WHAT THE TASK ASKS: Give again, word for word, every line below from the one that has "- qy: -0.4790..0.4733" through the one that has "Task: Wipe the", both included, and no others.

STORED DATA:
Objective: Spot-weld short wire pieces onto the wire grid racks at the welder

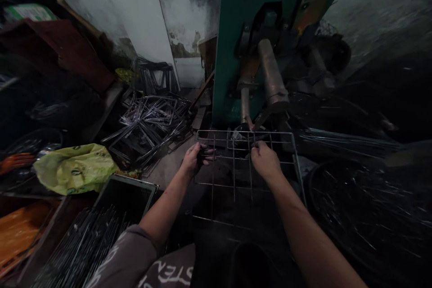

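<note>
Two bare hands at a wire grid, seen from above in dim light. The right hand [265, 158] is closed in a fist on the wire grid [234, 185], toward its far right part; the left hand [193, 160] is at the left edge, its fingers spread loosely among the wires (whether they press on the metal cannot be told). The wire grid lies in front of the person, its far edge near the lower end of a green machine [228, 54], from which a thick metal cylinder [272, 74] projects. A phone-like object [308, 0] rests against the machine's face. Left of the machine, a tangled heap of wire frames [151, 114] covers part of the floor, with a pale board [141, 18] leaning on the wall behind. Nearer, to the left, are a crumpled yellow-green sack [76, 168] and a bundle of thin rods [81, 238]. At right, a dark round tub [311, 189] contains loose wire pieces [364, 207], much of them in shadow
</note>
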`<action>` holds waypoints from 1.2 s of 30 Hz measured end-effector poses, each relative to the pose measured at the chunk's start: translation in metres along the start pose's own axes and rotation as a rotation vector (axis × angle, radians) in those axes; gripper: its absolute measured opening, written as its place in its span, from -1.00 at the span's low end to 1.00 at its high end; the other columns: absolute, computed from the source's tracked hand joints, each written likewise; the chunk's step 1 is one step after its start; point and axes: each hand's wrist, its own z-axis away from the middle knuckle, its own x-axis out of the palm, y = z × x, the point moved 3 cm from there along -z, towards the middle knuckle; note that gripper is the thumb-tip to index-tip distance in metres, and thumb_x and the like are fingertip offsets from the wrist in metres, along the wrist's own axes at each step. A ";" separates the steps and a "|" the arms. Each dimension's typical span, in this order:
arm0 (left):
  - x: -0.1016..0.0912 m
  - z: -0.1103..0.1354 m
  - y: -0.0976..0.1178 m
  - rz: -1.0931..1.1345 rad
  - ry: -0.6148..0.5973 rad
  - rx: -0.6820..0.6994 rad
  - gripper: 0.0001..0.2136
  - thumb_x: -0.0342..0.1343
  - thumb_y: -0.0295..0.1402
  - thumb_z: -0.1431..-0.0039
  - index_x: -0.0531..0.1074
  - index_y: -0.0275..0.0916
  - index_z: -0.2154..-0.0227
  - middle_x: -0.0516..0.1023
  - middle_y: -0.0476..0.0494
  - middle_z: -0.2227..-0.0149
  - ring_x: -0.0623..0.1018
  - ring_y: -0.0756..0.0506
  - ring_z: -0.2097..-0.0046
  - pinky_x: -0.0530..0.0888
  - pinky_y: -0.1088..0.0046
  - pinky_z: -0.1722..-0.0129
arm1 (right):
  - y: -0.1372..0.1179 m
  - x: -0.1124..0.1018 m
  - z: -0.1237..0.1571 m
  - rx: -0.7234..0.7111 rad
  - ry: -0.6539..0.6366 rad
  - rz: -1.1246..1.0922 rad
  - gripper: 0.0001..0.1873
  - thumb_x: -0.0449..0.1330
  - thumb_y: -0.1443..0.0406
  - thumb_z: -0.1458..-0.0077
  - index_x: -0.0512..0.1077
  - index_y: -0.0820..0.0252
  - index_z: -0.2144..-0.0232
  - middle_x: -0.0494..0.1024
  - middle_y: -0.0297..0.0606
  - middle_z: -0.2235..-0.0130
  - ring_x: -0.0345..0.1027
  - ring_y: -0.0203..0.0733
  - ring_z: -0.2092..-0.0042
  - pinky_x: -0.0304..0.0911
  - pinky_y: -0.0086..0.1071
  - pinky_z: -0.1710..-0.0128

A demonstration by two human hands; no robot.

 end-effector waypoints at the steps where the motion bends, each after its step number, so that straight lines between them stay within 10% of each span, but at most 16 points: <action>1: 0.000 0.000 -0.001 0.004 0.005 -0.002 -0.64 0.12 -0.08 -0.10 0.30 -0.33 0.32 0.60 -0.30 0.38 0.60 -0.17 0.45 0.38 0.58 0.69 | 0.000 0.000 -0.001 0.000 -0.004 0.001 -0.63 -0.13 0.32 -0.18 0.34 0.29 0.06 0.51 -0.05 0.30 0.39 -0.08 0.26 0.10 -0.37 0.33; 22: 0.002 0.001 -0.003 0.048 -0.012 -0.029 -0.68 0.12 -0.11 -0.11 0.31 -0.32 0.35 0.59 -0.28 0.42 0.59 -0.14 0.49 0.38 0.57 0.68 | 0.006 0.002 -0.005 -0.015 0.018 -0.031 -0.68 -0.10 0.33 -0.14 0.37 0.27 0.13 0.50 -0.05 0.29 0.38 -0.07 0.25 0.12 -0.37 0.34; 36: 0.053 -0.020 -0.013 -0.024 -0.165 -0.089 -0.65 0.09 -0.07 -0.11 0.28 -0.33 0.35 0.58 -0.31 0.42 0.58 -0.16 0.52 0.42 0.49 0.65 | 0.070 -0.004 -0.003 0.040 0.183 -0.217 -0.71 -0.05 0.31 0.00 0.41 0.28 0.30 0.47 -0.09 0.33 0.32 -0.10 0.26 0.16 -0.38 0.28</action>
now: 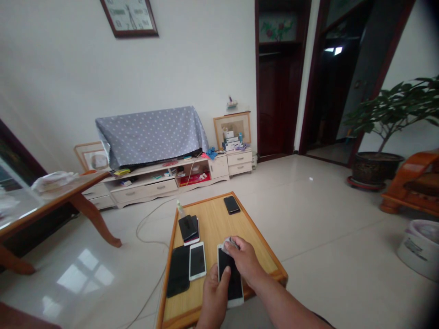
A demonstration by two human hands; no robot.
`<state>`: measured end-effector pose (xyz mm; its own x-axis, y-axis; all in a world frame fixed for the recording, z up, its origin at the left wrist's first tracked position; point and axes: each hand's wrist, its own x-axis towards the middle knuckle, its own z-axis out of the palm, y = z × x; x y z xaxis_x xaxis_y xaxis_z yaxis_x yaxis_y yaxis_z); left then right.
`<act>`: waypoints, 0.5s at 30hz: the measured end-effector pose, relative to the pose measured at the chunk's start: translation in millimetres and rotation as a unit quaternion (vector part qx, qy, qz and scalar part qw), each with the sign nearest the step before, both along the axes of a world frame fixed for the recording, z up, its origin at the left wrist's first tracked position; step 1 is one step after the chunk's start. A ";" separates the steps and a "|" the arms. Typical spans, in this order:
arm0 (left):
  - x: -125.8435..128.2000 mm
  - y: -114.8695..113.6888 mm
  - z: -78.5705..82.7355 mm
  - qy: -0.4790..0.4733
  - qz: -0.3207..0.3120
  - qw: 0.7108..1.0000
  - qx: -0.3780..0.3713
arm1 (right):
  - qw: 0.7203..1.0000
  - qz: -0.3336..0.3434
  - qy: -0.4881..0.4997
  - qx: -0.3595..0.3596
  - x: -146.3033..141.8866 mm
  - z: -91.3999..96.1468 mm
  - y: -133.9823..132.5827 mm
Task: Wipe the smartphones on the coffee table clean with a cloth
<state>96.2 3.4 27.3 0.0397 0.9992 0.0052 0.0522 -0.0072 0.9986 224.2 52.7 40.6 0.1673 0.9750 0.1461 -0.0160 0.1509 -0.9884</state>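
A white phone with a dark screen (pixel 230 279) lies on a small wooden table (pixel 212 224). My left hand (pixel 214 299) holds its near end, thumb laid on the screen. My right hand (pixel 244 261) is closed on a small white cloth (pixel 227 244) and presses it on the phone's far end. To the left lie a white phone (pixel 197 260) and a black phone (pixel 179 270). Behind them a stack of dark phones (pixel 189 227) sits beside a small spray bottle (pixel 179 208). One black phone (pixel 232 204) lies at the table's far edge.
A cable (pixel 147 228) trails over the tiled floor to the left. A larger wooden table (pixel 61 192) stands at left, a low TV cabinet (pixel 161 180) with a covered screen at the back wall. A potted plant (pixel 377 164), wooden chair (pixel 414 183) and white bucket (pixel 420 246) stand at right.
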 end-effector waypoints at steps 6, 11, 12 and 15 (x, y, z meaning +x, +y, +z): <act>2.0 0.2 -12.9 0.050 0.011 0.998 0.035 | 0.998 -0.006 -0.058 0.002 -3.0 2.3 -2.2; 3.8 -0.4 -13.4 0.037 0.027 0.999 0.031 | 0.999 -0.008 -0.029 -0.014 -5.0 -2.3 0.8; 4.4 -0.9 -13.3 0.042 0.026 0.998 0.039 | 0.998 -0.015 -0.057 -0.004 -5.7 -2.8 1.1; 5.7 -3.1 -13.6 0.063 0.010 0.997 0.053 | 0.993 -0.033 -0.111 0.002 -7.3 -4.6 1.6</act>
<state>101.8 0.3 13.7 0.0268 0.9940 0.1061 0.1789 -0.1092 0.9778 216.9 54.3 36.1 0.1949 0.9623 0.1900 0.2134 0.1474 -0.9658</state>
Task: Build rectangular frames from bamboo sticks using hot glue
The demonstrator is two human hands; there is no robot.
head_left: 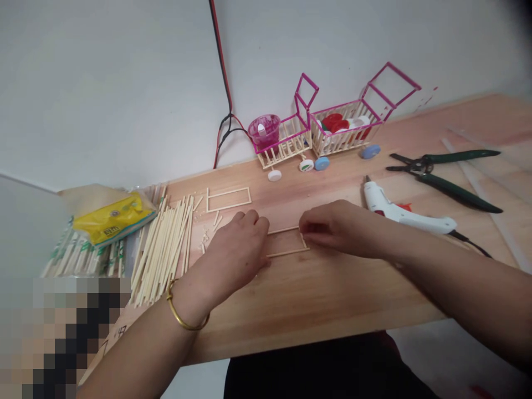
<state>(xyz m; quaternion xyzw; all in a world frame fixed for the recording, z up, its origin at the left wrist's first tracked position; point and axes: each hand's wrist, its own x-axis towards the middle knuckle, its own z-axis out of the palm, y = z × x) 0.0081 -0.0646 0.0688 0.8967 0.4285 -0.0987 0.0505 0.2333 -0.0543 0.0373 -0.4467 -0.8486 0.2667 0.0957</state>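
Note:
On the wooden table, both hands are at a small rectangular frame of thin wooden sticks [286, 254]. My left hand [241, 246] covers the frame's left end, its fingers curled down around the sticks. At the right end, my right hand [328, 227] has its fingers pinched together by the short cross stick. A second stick frame [228, 199] lies flat behind my left hand. To the right of my right hand rests a white hot glue gun [386, 208]. Short stick offcuts [204, 238] are scattered left of my left hand.
Loose wooden sticks [166, 244] lie in a pile at left, beside a yellow packet [116, 219]. Two stick-built carts [286, 147] with purple trim stand against the wall. Green-handled pruning shears [453, 172] lie at right. The table's front edge [307, 349] is near my body.

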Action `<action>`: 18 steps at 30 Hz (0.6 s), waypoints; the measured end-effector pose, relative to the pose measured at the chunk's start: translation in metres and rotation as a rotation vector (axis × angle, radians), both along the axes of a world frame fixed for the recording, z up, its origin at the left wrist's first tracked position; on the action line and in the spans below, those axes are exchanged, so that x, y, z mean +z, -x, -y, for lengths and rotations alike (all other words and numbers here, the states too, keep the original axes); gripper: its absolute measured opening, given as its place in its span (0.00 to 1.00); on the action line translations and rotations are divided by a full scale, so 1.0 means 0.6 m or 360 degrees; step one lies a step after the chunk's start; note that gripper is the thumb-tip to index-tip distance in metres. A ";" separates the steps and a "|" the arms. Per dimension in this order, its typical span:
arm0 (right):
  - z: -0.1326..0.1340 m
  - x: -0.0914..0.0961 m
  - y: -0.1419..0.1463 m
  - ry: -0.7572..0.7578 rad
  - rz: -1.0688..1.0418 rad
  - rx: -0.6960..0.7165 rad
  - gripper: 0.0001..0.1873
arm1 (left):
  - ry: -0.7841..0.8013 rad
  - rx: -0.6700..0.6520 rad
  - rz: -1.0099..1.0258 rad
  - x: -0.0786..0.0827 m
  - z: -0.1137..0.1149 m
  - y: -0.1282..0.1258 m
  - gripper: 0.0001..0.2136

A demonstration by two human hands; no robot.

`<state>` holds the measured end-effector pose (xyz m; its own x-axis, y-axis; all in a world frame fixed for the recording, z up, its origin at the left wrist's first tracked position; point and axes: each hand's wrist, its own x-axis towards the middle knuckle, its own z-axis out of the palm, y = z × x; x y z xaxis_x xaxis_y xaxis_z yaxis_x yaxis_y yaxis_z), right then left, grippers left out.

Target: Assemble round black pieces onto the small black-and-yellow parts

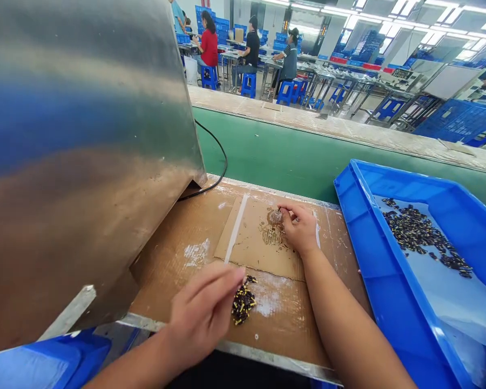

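Note:
My left hand (202, 313) rests near the table's front edge, fingers curled together and touching a small pile of black and yellow parts (243, 302) on the cardboard-covered bench (194, 254). My right hand (300, 229) lies farther away on a loose cardboard sheet (251, 243). Its fingers are pinched around a small clear, roundish piece (275, 216). Under that hand the cardboard carries a worn, scratched patch (272, 236).
A large stainless steel machine housing (76, 146) fills the left, with a black cable (218, 162) behind it. A blue tray (389, 281) at right holds several dark parts (421, 232). A green conveyor belt (291, 156) runs behind. Other people sit at distant benches (251, 48).

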<state>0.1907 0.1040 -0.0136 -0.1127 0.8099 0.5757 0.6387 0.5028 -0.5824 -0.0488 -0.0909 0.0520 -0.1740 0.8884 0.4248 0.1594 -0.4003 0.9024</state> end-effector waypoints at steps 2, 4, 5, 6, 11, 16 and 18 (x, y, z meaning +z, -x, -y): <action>0.001 0.000 -0.001 0.0006 0.0005 -0.0003 0.10 | 0.0077 -0.0074 0.0104 -0.006 -0.054 -0.041 0.16; 0.002 0.001 -0.001 0.0021 0.0001 -0.0004 0.10 | 0.0330 -0.0182 0.0444 -0.006 -0.106 -0.068 0.11; 0.003 0.001 -0.001 0.0028 0.0002 -0.0003 0.10 | 0.0427 -0.0221 0.0603 -0.006 -0.128 -0.076 0.09; 0.003 0.001 -0.001 0.0032 0.0006 -0.0001 0.10 | 0.0483 -0.0243 0.0715 -0.008 -0.147 -0.080 0.08; 0.003 0.002 0.001 -0.0008 0.0004 -0.0043 0.10 | 0.0644 -0.0114 0.0968 -0.054 -0.190 -0.079 0.10; -0.002 -0.001 0.004 -0.0002 0.0025 -0.0100 0.11 | 0.0788 -0.0152 0.1048 -0.087 -0.184 -0.085 0.12; -0.004 -0.003 0.003 0.0001 0.0034 -0.0107 0.11 | 0.0788 -0.0175 0.1009 -0.086 -0.182 -0.087 0.12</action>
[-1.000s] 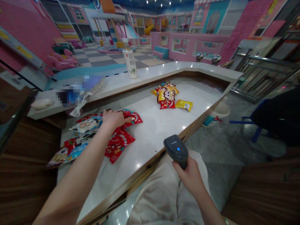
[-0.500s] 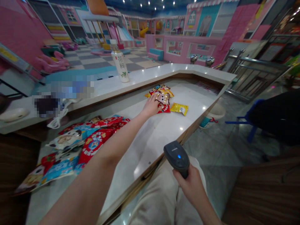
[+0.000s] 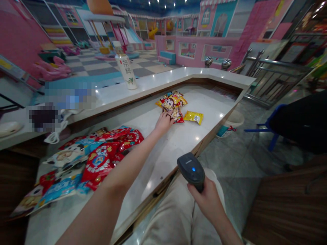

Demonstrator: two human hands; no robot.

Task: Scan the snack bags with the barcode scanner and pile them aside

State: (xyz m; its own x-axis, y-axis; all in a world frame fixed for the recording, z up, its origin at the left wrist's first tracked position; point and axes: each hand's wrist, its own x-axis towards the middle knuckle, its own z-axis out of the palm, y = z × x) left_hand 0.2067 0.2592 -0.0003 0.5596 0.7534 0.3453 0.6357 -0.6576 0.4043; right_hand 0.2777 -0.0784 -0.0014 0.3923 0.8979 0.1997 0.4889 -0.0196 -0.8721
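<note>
1. A small heap of snack packets (image 3: 169, 102) in yellow, red and brown lies on a white counter (image 3: 158, 160), printed wrappers hiding whatever is inside.
2. A single yellow packet (image 3: 193, 117) lies flat just beside the heap, on its right.
3. The left hand (image 3: 164, 123) reaches across the counter to the heap's near edge, palm down, fingers touching the closest packet; most of the heap lies beyond the fingertips. Whether the fingers grip or merely rest cannot be told.
4. Nearer the person, well apart from the heap, the right hand (image 3: 207, 193) is wrapped around the handle of a dark scanner (image 3: 190, 168), its blue light lit, above the person's pale trousers (image 3: 176, 211).
5. Larger red bags (image 3: 100, 160) and blue-and-white bags (image 3: 61, 183) overlap at the counter's left, partly behind the left forearm; their contents are out of sight.
6. On the raised ledge (image 3: 158, 80) stands a capped bottle (image 3: 126, 69) with a white label; how full it is cannot be told. A white cable (image 3: 53, 136) hangs at the ledge's left.
7. On the floor to the right sits a bucket (image 3: 224, 131), its contents unclear, near a blue-legged seat (image 3: 274, 136).
8. Beyond the ledge spreads a pink-and-teal play area with a checkered floor (image 3: 94, 69).
</note>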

THE COMPLETED TASK:
  - qy: -0.4790..0.4733
  - qz: -0.3207..0.3120
  - qw: 0.7108..1.0000
  - qx: -0.3780..0.3713
arm1 (right):
  - qw: 0.7203..1.0000
  - qz: -0.3336..0.3434
  - qy: -0.4881..0.4997
  - qx: -0.3595..0.3596
  - x: -146.3033..141.8866 mm
  - z: -91.3999..96.1468 mm
  - y: -133.9823..132.5827 mm
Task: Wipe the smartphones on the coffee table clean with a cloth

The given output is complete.